*** Opening Recorded data ***

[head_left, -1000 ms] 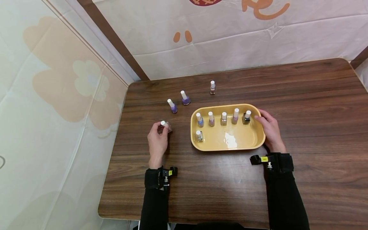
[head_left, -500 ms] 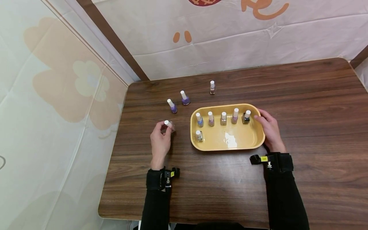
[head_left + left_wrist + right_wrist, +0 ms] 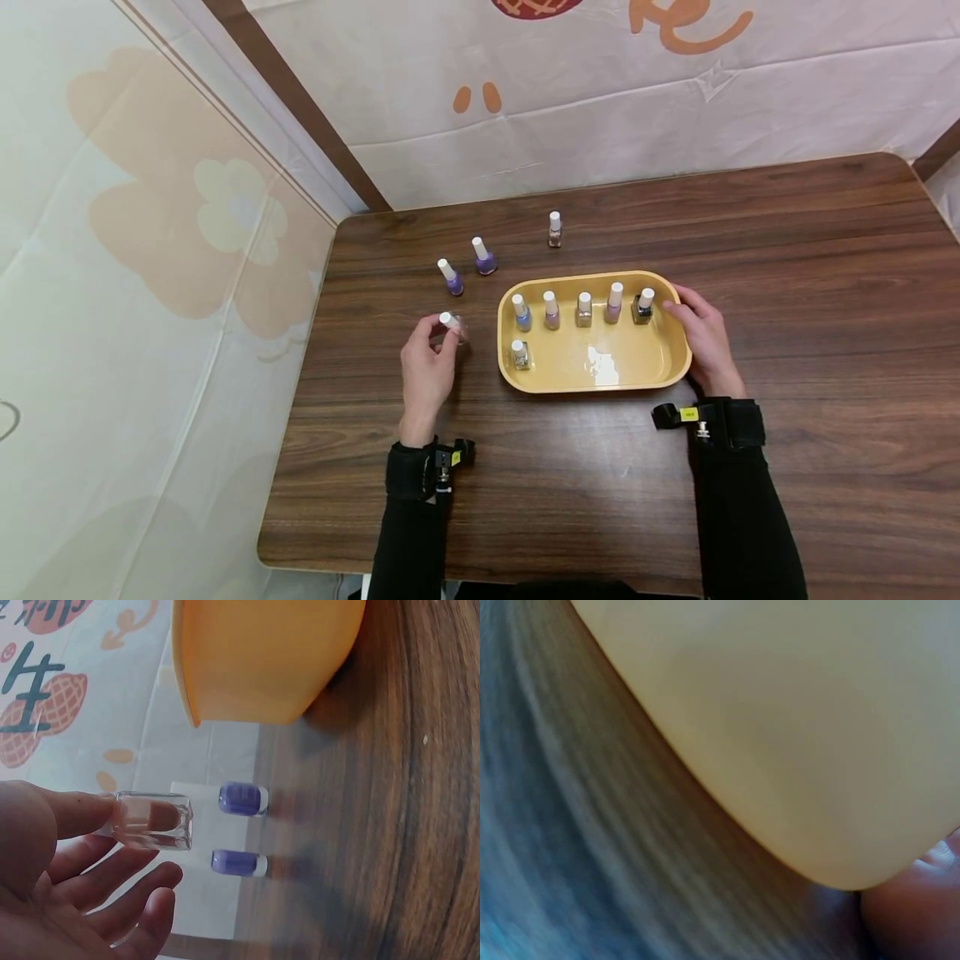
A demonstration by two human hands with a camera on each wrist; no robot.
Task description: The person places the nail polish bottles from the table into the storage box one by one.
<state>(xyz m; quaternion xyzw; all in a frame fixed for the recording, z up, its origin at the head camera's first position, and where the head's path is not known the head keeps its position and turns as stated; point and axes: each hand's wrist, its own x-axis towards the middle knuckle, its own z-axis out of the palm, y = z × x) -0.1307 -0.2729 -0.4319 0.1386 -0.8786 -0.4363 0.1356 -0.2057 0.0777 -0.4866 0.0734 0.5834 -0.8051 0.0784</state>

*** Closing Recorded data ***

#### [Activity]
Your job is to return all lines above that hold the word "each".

#### [Exercise solution]
A demonstration by two human hands with a camera on each wrist; no robot.
<state>(xyz m; quaternion xyzw; all in a frame fixed for the recording, z up, its origin at the head camera's first position, and where the head's path is not known the head keeps its position and turns as stated; point and axes: each hand's wrist, its own x-axis towards the middle knuckle, its own z-axis out of the palm, y = z × x) -0.1307 -0.2729 -0.4319 0.1386 -0.8786 -0.4363 0.1356 -0.2057 0.0777 -0.4866 0.0734 0.5834 -0.8051 0.0784</state>

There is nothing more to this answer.